__Your goal__
The records below must be copied out completely and exactly.

__Study material__
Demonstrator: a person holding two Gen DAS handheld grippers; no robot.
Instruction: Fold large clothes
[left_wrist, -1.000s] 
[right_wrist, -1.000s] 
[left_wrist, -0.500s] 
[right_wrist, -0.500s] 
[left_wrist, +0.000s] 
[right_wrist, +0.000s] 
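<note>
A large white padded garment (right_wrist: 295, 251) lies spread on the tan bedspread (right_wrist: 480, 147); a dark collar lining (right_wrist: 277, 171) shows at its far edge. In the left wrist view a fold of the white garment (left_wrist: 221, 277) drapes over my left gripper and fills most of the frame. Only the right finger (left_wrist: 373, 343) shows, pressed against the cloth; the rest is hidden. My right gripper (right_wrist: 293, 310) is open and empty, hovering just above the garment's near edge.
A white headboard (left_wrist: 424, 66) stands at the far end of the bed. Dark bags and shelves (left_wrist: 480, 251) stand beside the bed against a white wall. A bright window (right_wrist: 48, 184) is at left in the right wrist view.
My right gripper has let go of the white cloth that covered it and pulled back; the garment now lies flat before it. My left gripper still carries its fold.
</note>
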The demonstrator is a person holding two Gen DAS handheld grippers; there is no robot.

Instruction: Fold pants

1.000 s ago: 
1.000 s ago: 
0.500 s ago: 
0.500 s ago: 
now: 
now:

__Answer section__
Demonstrator: a person holding two Gen DAS handheld grippers; no robot.
Instruction: Fold large clothes
[left_wrist, -1.000s] 
[right_wrist, -1.000s] 
[left_wrist, -0.500s] 
[right_wrist, -0.500s] 
[left_wrist, +0.000s] 
[right_wrist, +0.000s] 
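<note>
A large white padded garment (right_wrist: 295, 251) lies spread on the tan bedspread (right_wrist: 480, 147); a dark collar lining (right_wrist: 277, 171) shows at its far edge. In the left wrist view a fold of the white garment (left_wrist: 221, 277) drapes over my left gripper and fills most of the frame. Only the right finger (left_wrist: 373, 343) shows, pressed against the cloth; the rest is hidden. My right gripper (right_wrist: 293, 310) is open and empty, hovering just above the garment's near edge.
A white headboard (left_wrist: 424, 66) stands at the far end of the bed. Dark bags and shelves (left_wrist: 480, 251) stand beside the bed against a white wall. A bright window (right_wrist: 48, 184) is at left in the right wrist view.
My right gripper has let go of the white cloth that covered it and pulled back; the garment now lies flat before it. My left gripper still carries its fold.
</note>
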The demonstrator is a person holding two Gen DAS handheld grippers; there is no robot.

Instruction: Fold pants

1.000 s ago: 
1.000 s ago: 
0.500 s ago: 
0.500 s ago: 
now: 
now:

With the output given, the exercise is complete.